Financial effect of shutdown = contribution lost − avoidable fixed costs saved − other benefits from released resources
If a division earns contribution of $15,000 and only $5,000 of its fixed costs can be avoided, closing it reduces profit by $10,000. If the released resources can earn $14,000 contribution elsewhere, replacement improves profit by $4,000 after allowing for the lost $15,000 and saved $5,000.

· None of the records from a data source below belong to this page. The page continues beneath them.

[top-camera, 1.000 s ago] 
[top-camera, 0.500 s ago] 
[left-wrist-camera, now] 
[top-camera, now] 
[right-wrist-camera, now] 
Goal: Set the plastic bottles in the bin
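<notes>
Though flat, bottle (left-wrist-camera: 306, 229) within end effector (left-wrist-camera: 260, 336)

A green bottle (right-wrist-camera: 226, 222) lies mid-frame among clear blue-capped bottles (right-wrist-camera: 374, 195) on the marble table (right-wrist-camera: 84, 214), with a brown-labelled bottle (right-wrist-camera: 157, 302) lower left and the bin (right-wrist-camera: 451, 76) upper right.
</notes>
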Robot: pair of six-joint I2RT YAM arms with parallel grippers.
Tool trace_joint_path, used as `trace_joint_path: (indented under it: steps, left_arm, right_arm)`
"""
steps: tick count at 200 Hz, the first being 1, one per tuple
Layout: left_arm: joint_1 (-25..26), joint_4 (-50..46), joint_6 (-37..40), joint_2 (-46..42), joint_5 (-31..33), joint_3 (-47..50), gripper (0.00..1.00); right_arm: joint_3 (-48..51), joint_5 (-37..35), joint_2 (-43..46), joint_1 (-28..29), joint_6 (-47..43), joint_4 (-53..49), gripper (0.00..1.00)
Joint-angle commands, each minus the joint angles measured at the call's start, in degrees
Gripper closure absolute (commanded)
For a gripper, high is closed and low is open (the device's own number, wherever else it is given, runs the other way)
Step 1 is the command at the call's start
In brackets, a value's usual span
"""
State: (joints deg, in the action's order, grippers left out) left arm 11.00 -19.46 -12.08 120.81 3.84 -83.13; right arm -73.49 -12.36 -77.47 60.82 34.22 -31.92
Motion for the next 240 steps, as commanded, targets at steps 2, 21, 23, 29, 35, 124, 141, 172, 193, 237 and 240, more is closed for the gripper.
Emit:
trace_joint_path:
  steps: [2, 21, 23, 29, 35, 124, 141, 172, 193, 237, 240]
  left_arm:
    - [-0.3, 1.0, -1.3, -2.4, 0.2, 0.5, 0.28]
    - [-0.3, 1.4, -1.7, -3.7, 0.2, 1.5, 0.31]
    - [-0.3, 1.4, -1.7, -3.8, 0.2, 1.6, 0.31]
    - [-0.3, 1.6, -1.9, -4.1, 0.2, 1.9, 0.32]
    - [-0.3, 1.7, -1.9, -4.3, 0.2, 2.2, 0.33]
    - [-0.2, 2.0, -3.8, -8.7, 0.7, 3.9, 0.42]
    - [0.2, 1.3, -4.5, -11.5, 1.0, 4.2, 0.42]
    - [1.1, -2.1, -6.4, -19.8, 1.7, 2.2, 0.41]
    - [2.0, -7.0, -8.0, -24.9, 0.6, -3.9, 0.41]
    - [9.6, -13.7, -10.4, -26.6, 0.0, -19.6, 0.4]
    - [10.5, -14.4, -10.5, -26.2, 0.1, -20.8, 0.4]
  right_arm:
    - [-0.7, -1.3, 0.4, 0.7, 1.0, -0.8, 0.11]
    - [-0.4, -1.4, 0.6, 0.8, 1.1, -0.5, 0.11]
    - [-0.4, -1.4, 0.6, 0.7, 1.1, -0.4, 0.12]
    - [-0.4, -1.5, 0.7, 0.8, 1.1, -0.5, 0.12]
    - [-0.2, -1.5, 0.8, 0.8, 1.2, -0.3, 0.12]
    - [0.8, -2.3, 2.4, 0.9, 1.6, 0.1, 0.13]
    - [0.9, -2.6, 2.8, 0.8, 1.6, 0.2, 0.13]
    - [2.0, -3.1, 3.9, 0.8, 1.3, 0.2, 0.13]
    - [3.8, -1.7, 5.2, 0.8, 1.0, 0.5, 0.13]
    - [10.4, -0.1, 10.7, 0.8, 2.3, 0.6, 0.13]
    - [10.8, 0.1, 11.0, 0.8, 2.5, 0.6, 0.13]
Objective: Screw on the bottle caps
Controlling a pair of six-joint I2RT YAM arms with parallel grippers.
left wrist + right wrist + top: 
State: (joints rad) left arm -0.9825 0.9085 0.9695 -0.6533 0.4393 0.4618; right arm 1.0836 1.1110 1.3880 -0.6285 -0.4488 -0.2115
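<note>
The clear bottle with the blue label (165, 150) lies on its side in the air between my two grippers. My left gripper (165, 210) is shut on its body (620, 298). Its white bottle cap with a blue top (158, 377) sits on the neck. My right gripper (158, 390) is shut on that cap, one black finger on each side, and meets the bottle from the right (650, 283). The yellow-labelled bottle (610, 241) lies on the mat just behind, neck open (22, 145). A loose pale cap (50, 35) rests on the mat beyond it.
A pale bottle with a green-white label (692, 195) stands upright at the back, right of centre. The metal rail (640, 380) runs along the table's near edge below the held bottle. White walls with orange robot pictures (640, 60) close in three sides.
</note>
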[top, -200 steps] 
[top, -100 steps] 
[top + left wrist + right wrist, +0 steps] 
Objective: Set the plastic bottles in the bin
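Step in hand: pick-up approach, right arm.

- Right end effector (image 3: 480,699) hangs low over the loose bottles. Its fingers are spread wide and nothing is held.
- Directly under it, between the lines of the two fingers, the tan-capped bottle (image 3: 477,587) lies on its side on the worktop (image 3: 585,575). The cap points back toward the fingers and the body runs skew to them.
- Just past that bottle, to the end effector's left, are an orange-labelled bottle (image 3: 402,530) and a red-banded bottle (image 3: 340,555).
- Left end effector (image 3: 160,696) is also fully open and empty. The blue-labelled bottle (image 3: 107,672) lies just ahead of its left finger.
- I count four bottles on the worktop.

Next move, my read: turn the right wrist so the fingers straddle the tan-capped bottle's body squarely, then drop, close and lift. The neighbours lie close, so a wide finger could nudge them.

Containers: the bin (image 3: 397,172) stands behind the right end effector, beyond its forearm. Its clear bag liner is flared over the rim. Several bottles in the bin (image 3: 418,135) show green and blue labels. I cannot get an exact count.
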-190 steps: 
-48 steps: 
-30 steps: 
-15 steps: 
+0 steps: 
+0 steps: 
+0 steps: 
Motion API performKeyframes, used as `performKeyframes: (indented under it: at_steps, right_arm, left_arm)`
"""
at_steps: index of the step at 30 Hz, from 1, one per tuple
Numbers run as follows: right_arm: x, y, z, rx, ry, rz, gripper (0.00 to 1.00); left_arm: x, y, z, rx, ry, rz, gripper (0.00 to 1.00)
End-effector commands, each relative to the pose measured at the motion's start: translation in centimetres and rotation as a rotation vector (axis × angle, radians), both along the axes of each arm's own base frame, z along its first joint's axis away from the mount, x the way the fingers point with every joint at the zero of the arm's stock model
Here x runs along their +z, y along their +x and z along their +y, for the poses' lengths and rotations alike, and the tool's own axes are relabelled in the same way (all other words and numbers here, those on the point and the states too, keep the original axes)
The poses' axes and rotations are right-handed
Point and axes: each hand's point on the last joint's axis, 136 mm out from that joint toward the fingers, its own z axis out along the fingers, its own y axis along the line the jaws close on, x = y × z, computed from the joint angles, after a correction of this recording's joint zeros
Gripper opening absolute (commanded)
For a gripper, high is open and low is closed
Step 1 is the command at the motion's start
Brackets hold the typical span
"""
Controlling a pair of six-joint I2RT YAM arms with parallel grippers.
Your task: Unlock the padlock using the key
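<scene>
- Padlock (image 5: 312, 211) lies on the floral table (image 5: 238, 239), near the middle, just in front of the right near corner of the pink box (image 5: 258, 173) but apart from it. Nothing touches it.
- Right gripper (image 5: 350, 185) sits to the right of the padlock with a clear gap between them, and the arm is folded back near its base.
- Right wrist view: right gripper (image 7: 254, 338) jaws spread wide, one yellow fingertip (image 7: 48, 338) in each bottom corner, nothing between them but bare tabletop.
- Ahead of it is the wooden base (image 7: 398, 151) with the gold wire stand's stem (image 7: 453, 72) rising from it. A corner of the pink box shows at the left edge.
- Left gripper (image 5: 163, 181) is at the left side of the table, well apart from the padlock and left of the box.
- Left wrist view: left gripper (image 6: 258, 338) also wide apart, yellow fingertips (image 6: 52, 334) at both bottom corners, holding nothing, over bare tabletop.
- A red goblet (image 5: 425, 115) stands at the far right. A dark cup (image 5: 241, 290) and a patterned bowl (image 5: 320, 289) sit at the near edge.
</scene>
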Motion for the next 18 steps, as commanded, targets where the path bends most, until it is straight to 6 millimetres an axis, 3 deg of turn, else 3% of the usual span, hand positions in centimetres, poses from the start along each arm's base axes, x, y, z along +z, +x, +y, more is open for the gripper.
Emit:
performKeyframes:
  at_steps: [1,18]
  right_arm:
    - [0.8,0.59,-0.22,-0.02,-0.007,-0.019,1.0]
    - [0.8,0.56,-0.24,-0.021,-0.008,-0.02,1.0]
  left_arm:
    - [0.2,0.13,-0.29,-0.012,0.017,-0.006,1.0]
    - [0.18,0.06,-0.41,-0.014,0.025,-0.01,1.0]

Also consider closure penalties, redundancy, customer relationships, strategic products, future recovery and whether temporary closure changes maintenance or restart costs.
10. Further processing of joint products
Joint costs incurred before the split-off point are sunk for the decision whether to sell now or process further. Compare only the extra revenue with the extra processing and selling costs:
Process further when incremental revenue > incremental processing cost
Do not allocate joint cost to the product and use that allocation in the decision. It was incurred to reach the split-off point whichever post-split option is chosen.
11. A reliable PM exam method
State the decision: identify the alternatives and the time horizon.
Use the future-cash-flow test: for every item, ask what changes.
Find the alternative use: identify sale proceeds, replacement, subcontracting or contribution forgone.
Build an incremental table: show relevant amounts only, with clear labels and signs.
Explain exclusions as well as inclusions: “fixed” or “sunk” alone is rarely enough; connect the fact to the cash flow.
Calculate the net benefit: compare alternatives consistently.
Discuss non-financial factors: apply them to the scenario rather than producing a generic list.
Recommend: state which option is preferred and the conditions that could change that conclusion.
Examiner-report lesson: students often identify the right numbers but lose explanation marks. Explain why both included and excluded items are treated as they are; do not use financial-accounting inventory values, include general overhead allocations, or assume spare labour has a cash cost merely because a wage rate appears in the scenario.
12. Continue studying PM
In a nutshell: ignore the label on the cost and follow the decision’s cash flows. Include what changes, add the best benefit sacrificed, explain your reasoning and then apply commercial judgement.